> **Task directions**:
Give every line of the material back exactly, images removed.

> **Input data**:

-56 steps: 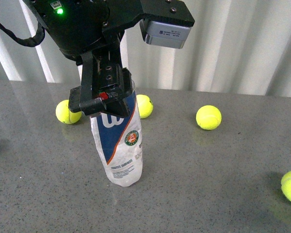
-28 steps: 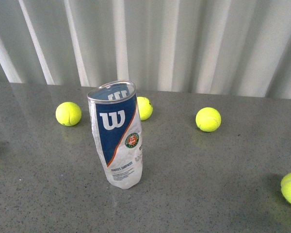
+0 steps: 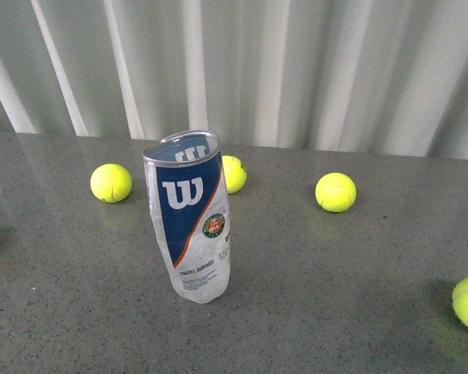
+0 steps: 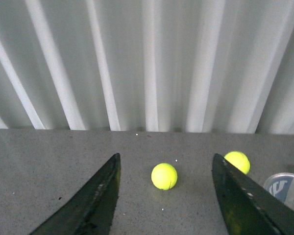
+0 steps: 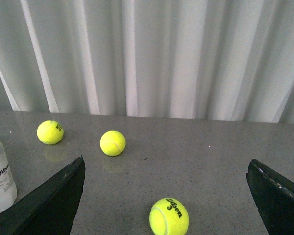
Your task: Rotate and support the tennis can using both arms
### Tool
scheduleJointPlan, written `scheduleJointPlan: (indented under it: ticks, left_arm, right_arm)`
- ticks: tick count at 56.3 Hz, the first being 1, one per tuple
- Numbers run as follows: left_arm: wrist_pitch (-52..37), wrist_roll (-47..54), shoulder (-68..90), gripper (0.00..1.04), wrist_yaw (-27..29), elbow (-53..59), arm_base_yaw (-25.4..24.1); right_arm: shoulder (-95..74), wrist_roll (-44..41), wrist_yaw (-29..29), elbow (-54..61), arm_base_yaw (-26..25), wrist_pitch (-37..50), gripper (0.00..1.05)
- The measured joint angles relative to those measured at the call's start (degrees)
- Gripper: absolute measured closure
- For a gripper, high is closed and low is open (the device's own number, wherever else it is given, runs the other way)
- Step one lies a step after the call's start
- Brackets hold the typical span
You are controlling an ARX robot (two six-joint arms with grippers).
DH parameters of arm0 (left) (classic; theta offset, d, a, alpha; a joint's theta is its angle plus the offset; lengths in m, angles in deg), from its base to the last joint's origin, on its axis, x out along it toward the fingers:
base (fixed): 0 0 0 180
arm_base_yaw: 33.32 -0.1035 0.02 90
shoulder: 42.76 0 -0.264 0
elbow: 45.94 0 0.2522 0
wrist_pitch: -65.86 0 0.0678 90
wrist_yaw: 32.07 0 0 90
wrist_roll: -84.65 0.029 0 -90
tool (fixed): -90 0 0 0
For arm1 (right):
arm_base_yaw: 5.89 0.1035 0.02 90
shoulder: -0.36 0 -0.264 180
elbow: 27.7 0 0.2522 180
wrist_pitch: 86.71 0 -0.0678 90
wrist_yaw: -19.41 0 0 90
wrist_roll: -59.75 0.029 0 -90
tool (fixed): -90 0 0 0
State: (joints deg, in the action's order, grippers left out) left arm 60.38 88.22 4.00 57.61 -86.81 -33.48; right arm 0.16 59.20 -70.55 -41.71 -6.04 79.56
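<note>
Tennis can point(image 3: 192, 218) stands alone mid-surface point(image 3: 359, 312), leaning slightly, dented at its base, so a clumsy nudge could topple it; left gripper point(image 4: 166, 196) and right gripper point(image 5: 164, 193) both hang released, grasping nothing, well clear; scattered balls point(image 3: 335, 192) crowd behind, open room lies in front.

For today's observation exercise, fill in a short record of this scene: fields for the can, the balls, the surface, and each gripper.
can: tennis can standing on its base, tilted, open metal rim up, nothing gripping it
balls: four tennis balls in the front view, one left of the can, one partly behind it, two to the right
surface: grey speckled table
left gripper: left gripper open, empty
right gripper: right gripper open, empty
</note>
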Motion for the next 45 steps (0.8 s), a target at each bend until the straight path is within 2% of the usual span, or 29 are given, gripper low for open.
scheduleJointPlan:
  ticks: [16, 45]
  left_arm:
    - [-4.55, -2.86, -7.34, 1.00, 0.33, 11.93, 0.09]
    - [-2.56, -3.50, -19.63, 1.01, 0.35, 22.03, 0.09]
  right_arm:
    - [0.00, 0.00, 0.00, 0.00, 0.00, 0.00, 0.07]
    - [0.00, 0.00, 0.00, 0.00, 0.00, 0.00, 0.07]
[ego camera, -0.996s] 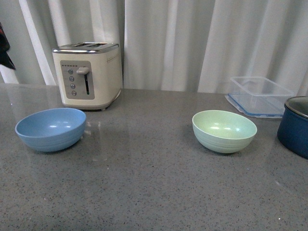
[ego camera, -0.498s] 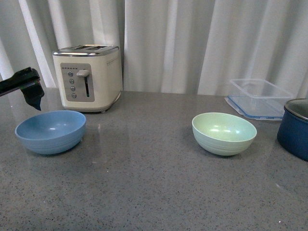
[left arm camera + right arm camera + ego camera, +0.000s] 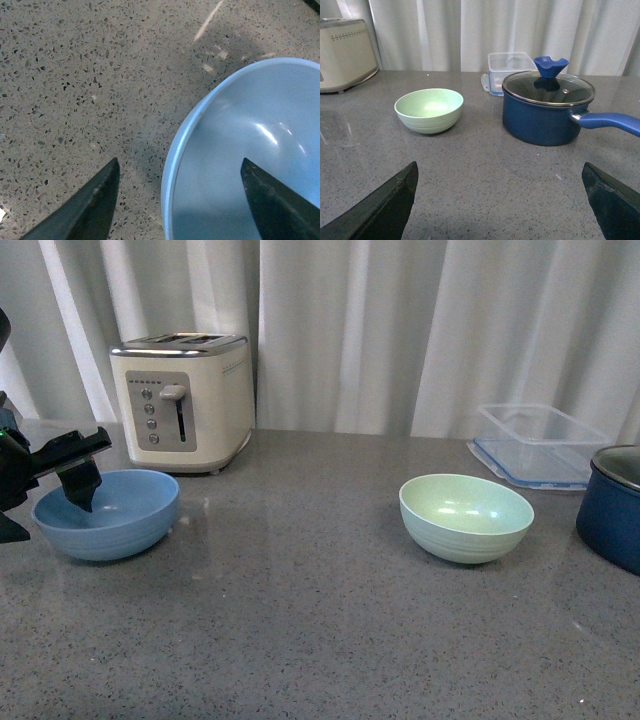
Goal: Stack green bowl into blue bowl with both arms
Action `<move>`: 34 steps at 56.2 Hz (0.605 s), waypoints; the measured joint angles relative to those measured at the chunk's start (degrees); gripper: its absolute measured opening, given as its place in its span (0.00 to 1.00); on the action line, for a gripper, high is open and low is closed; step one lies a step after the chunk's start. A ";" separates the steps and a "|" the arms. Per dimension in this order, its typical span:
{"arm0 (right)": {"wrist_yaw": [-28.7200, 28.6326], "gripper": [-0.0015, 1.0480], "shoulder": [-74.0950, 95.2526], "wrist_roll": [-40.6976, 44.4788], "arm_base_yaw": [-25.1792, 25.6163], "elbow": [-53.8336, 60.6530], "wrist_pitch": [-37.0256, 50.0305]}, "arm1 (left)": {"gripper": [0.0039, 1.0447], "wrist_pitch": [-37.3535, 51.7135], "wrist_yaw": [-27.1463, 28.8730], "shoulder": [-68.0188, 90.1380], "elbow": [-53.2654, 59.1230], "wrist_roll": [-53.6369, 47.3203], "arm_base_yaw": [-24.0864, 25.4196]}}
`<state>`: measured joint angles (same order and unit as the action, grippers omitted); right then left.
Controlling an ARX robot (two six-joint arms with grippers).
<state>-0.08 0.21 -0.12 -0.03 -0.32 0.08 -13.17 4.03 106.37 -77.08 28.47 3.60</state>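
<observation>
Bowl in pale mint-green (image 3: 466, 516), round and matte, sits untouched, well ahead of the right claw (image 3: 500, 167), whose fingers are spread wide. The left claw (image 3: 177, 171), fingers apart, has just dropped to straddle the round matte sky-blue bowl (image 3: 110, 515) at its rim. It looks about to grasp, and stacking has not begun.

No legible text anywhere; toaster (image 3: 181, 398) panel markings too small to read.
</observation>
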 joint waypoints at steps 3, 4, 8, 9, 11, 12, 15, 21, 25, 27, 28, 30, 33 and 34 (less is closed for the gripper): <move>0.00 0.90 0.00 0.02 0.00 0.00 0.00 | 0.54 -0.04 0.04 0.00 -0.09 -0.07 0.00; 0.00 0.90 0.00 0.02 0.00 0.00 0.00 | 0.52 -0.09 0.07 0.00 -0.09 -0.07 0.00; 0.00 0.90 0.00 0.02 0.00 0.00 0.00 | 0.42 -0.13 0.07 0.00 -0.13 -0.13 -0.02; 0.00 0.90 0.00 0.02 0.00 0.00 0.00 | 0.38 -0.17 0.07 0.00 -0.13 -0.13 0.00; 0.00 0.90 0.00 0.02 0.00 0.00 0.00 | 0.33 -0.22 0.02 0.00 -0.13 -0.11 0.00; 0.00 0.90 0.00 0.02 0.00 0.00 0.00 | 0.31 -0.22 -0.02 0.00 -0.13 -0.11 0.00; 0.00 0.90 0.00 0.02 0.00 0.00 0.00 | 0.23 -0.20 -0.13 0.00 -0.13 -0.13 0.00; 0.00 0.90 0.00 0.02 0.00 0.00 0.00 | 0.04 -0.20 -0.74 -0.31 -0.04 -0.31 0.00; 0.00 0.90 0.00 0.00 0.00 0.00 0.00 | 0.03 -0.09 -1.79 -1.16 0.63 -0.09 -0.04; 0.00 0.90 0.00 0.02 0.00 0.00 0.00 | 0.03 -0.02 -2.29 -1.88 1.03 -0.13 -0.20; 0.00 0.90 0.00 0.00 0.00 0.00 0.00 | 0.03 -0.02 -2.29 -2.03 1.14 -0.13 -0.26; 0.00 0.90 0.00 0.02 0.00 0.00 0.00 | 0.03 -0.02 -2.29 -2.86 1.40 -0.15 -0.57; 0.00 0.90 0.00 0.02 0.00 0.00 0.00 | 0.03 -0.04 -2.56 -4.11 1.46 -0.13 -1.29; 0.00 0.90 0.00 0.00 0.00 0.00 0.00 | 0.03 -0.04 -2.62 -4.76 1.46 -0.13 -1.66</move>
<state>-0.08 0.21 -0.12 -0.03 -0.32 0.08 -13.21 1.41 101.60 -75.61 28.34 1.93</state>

> **Expected answer**:
-56 steps: 
-28 steps: 
+0 steps: 
+0 steps: 
+0 steps: 
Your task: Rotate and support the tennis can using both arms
### Tool
scheduleJointPlan, written `scheduleJointPlan: (indented under it: ticks, left_arm, right_arm)`
- ticks: tick count at 56.3 Hz, the first being 1, one per tuple
- Numbers run as follows: left_arm: wrist_pitch (-52..37), wrist_roll (-47..54), shoulder (-68..90), gripper (0.00..1.04), wrist_yaw (-27..29), elbow (-53..59), arm_base_yaw (-25.4..24.1); right_arm: shoulder (-95..74), wrist_roll (-44..41), wrist_yaw (-29..29), elbow (-54..61), arm_base_yaw (-26..25), wrist_pitch (-37..50), gripper (0.00..1.05)
- The measured joint angles relative to those measured at the call's start (degrees)
- Gripper: absolute measured closure
- For a gripper, high is closed and low is open (the device's own number, wherever else it is given, runs the other way)
- Step one lies a step after the call's start
- Brackets hold the typical span
You are controlling an ARX robot (two six-joint arms with grippers).
DH parameters of arm0 (left) (classic; theta offset, d, a, alpha; a joint's theta is its angle plus the offset; lengths in m, angles in deg), from its base to the last joint's origin, on its axis, x out along it toward the fingers:
base (fixed): 0 0 0 180
arm_base_yaw: 33.32 -0.1035 0.02 90
shoulder: 42.76 0 -0.264 0
elbow: 45.94 0 0.2522 0
wrist_pitch: -65.86 0 0.0678 90
wrist_yaw: 32.07 0 0 90
wrist_roll: -84.65 0.029 0 -90
tool (fixed): -90 0 0 0
For arm1 (right):
arm_base_yaw: 5.89 0.1035 0.02 90
shoulder: -0.36 0 -0.264 180
elbow: 27.7 0 0.2522 180
wrist_pitch: 86.71 0 -0.0678 90
wrist_yaw: -19.41 0 0 90
wrist_roll: -59.75 0.029 0 -90
tool (fixed): -90 0 0 0
State: (joints deg, in the action's order, grippers left out) left arm 60.38 88.22 4.00 57.61 -86.81 -33.48; right arm 0.16 59.20 -70.55 -41.71 -6.04 79.56
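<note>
Tennis can point(image 3: 192, 218) stands alone mid-surface point(image 3: 359, 312), leaning slightly, dented at its base, so a clumsy nudge could topple it; left gripper point(image 4: 166, 196) and right gripper point(image 5: 164, 193) both hang released, grasping nothing, well clear; scattered balls point(image 3: 335, 192) crowd behind, open room lies in front.

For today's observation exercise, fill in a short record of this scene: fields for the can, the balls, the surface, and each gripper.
can: tennis can standing on its base, tilted, open metal rim up, nothing gripping it
balls: four tennis balls in the front view, one left of the can, one partly behind it, two to the right
surface: grey speckled table
left gripper: left gripper open, empty
right gripper: right gripper open, empty
</note>
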Motion for the next 45 steps (0.8 s), a target at each bend until the straight path is within 2% of the usual span, or 29 are given, gripper low for open.
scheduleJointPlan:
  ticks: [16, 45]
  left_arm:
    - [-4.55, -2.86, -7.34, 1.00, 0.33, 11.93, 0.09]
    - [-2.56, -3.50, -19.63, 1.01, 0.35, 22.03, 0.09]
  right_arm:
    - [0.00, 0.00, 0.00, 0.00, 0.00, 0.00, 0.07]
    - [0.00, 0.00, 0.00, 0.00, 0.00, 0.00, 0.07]
[ego camera, -0.996s] 
[ego camera, -0.498s] 
[left arm camera + right arm camera + ego camera, +0.000s] 
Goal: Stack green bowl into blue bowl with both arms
Action `<move>`: 34 steps at 56.2 Hz (0.605 s), waypoints; the measured joint angles relative to those measured at the chunk's start (degrees); gripper: its absolute measured opening, given as its place in its span (0.00 to 1.00); on the action line, for a gripper, high is open and low is closed; step one lies a step after the chunk's start. A ";" separates the steps and a "|" the arms. Per dimension in this order, its typical span:
{"arm0 (right)": {"wrist_yaw": [-28.7200, 28.6326], "gripper": [-0.0015, 1.0480], "shoulder": [-74.0950, 95.2526], "wrist_roll": [-40.6976, 44.4788], "arm_base_yaw": [-25.1792, 25.6163], "elbow": [-53.8336, 60.6530], "wrist_pitch": [-37.0256, 50.0305]}, "arm1 (left)": {"gripper": [0.0039, 1.0447], "wrist_pitch": [-37.3535, 51.7135], "wrist_yaw": [-27.1463, 28.8730], "shoulder": [-68.0188, 90.1380], "elbow": [-53.2654, 59.1230], "wrist_roll": [-53.6369, 47.3203], "arm_base_yaw": [-24.0864, 25.4196]}}
`<state>`: measured joint angles (same order and unit as the action, grippers omitted); right then left.
Controlling an ARX robot (two six-joint arms with grippers).
<state>-0.08 0.21 -0.12 -0.03 -0.32 0.08 -13.17 4.03 106.37 -77.08 28.47 3.60</state>
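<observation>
Bowl in pale mint-green (image 3: 466, 516), round and matte, sits untouched, well ahead of the right claw (image 3: 500, 167), whose fingers are spread wide. The left claw (image 3: 177, 171), fingers apart, has just dropped to straddle the round matte sky-blue bowl (image 3: 110, 515) at its rim. It looks about to grasp, and stacking has not begun.

No legible text anywhere; toaster (image 3: 181, 398) panel markings too small to read.
</observation>
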 joint waypoints at steps 3, 4, 8, 9, 11, 12, 15, 21, 25, 27, 28, 30, 33 and 34 (less is closed for the gripper): <move>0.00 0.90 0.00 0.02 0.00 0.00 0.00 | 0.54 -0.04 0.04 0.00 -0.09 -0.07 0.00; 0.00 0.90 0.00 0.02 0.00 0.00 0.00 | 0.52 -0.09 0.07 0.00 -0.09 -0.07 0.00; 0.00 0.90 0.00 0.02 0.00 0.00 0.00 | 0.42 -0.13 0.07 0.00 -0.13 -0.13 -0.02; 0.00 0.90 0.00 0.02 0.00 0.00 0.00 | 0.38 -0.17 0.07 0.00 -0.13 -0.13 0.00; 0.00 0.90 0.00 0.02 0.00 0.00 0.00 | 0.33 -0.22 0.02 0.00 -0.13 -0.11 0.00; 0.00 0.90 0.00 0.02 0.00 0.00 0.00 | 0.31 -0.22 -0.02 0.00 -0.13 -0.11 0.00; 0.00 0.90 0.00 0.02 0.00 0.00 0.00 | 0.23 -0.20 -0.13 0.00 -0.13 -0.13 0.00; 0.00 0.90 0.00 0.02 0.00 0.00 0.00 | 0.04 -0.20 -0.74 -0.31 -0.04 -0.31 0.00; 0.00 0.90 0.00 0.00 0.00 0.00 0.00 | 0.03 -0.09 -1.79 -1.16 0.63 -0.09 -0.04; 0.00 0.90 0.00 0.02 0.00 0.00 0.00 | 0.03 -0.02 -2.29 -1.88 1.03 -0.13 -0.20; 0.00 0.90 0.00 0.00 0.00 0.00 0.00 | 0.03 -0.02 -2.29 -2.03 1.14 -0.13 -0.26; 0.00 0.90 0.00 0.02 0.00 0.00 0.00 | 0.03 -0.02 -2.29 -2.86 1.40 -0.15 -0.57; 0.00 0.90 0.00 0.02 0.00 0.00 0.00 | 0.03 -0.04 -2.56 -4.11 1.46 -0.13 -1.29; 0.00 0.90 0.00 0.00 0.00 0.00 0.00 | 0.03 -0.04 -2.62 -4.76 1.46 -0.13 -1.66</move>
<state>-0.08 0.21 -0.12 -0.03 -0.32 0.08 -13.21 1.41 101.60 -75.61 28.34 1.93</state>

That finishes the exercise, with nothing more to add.